- [Exercise instructions]: Filter the lines below, copying only those with the string "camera".

- [Input material]:
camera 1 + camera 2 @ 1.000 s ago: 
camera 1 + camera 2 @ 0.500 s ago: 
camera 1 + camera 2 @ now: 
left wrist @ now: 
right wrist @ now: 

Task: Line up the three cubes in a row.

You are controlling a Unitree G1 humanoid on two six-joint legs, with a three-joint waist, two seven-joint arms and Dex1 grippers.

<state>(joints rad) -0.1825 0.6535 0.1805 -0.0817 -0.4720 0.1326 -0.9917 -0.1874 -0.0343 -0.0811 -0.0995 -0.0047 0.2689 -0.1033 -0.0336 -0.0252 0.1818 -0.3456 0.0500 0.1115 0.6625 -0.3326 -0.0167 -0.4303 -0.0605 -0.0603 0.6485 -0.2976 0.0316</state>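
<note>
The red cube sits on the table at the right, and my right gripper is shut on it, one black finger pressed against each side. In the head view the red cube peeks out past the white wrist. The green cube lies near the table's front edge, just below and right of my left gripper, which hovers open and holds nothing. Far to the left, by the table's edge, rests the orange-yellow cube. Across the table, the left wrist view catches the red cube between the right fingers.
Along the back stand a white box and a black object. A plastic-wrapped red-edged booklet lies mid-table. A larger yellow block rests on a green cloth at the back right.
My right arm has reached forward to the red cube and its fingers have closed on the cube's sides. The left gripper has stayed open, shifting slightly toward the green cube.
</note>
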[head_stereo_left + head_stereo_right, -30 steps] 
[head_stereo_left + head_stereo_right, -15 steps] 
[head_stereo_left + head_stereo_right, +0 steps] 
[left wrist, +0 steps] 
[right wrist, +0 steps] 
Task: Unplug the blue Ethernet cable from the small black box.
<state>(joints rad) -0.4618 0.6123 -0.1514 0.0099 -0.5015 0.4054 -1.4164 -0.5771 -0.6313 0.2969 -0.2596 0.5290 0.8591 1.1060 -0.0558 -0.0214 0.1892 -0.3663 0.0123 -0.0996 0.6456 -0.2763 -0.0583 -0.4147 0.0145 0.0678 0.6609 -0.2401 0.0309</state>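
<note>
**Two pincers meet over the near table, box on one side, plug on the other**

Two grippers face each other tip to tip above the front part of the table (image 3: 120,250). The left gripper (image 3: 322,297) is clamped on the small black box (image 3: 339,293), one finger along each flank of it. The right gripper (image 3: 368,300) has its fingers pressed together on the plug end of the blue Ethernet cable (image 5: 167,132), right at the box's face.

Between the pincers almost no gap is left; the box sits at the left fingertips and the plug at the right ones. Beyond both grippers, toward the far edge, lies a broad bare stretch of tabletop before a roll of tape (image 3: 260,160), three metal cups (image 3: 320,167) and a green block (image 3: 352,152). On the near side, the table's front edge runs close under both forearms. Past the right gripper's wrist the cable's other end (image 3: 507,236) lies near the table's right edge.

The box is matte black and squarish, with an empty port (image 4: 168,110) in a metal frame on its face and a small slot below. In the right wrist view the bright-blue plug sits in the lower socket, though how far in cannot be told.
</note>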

- [Answer to this problem]:
camera 1 + camera 2 @ 1.000 s ago: 
camera 1 + camera 2 @ 0.500 s ago: 
camera 1 + camera 2 @ now: 

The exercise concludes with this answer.